Give back exactly the lines of the data below, starting with the line that has "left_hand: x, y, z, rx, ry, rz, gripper" and going on through the line that has "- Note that".

+ + + + +

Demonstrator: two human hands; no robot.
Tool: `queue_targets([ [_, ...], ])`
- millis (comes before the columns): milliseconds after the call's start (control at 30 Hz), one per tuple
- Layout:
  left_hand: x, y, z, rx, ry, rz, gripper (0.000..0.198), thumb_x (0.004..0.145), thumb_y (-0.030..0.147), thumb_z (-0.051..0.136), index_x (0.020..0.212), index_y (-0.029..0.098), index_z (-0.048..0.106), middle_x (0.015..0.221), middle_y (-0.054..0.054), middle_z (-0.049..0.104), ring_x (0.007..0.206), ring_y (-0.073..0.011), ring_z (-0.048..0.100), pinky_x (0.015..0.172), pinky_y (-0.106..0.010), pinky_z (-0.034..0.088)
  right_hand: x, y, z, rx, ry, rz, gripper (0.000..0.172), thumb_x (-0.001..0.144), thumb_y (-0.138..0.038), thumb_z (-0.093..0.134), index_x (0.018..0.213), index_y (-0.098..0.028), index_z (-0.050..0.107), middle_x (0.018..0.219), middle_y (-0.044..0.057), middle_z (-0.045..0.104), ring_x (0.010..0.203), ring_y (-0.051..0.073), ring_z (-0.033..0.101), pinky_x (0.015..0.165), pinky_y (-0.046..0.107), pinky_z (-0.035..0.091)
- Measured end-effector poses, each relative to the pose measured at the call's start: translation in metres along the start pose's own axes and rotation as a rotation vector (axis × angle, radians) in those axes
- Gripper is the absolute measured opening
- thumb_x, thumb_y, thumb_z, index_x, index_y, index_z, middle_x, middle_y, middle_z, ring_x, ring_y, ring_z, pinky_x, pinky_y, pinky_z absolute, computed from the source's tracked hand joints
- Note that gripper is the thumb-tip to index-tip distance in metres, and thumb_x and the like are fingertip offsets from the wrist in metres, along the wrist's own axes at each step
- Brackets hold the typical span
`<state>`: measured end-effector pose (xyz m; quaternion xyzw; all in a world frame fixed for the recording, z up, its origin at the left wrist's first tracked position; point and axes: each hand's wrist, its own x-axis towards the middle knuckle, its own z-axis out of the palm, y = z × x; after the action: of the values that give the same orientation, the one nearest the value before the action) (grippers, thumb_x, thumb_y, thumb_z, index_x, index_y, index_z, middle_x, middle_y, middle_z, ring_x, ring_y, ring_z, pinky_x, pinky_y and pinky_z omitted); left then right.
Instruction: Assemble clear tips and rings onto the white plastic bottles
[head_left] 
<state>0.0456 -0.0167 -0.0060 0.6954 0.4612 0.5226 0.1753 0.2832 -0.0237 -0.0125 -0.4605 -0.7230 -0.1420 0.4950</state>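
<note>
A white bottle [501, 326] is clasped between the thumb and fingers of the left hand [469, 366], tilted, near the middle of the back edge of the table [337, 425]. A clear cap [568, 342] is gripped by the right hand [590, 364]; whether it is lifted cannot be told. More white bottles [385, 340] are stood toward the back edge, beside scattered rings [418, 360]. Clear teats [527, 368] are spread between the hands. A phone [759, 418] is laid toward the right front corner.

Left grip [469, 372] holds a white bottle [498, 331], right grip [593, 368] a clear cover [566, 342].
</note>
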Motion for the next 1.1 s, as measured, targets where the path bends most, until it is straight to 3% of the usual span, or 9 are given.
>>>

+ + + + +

▶ [TASK ANSWER]:
  left_hand: x, y, z, rx, ry, rz, gripper (0.000..0.198), thumb_x (0.004..0.145), thumb_y (-0.030..0.147), thumb_z (-0.051..0.136), index_x (0.020..0.212), index_y (-0.029..0.098), index_z (-0.048..0.106), middle_x (0.015..0.221), middle_y (-0.054..0.054), middle_z (-0.049..0.104), ring_x (0.007..0.206), ring_y (-0.073..0.011), ring_z (-0.048..0.100), pinky_x (0.015..0.172), pinky_y (-0.106..0.010), pinky_z (-0.034..0.088)
  right_hand: x, y, z, rx, ry, rz, gripper (0.000..0.172), thumb_x (-0.001..0.144), thumb_y (-0.138..0.038), thumb_z (-0.093..0.134), index_x (0.018..0.213), index_y (-0.098..0.028), index_z (-0.050..0.107), middle_x (0.018..0.219), middle_y (-0.044..0.057), middle_z (-0.045..0.104), ring_x (0.010..0.203), ring_y (-0.051..0.073), ring_z (-0.033..0.101), pinky_x (0.015..0.165), pinky_y (-0.046..0.107), pinky_z (-0.035..0.091)
- Measured end-effector poses, each relative to the pose measured at the call's start: translation in metres along the start pose's own axes and rotation as a rotation vector (axis × angle, radians) in those axes
- Gripper is the absolute measured opening
- thumb_x, thumb_y, thumb_z, index_x, index_y, index_z, middle_x, middle_y, middle_z, ring_x, ring_y, ring_z, pinky_x, pinky_y, pinky_z absolute, computed from the source's tracked hand joints
- Note that gripper is the thumb-tip to index-tip distance in metres, and thumb_x and the like are fingertip offsets from the wrist in metres, along the wrist's own axes at each step

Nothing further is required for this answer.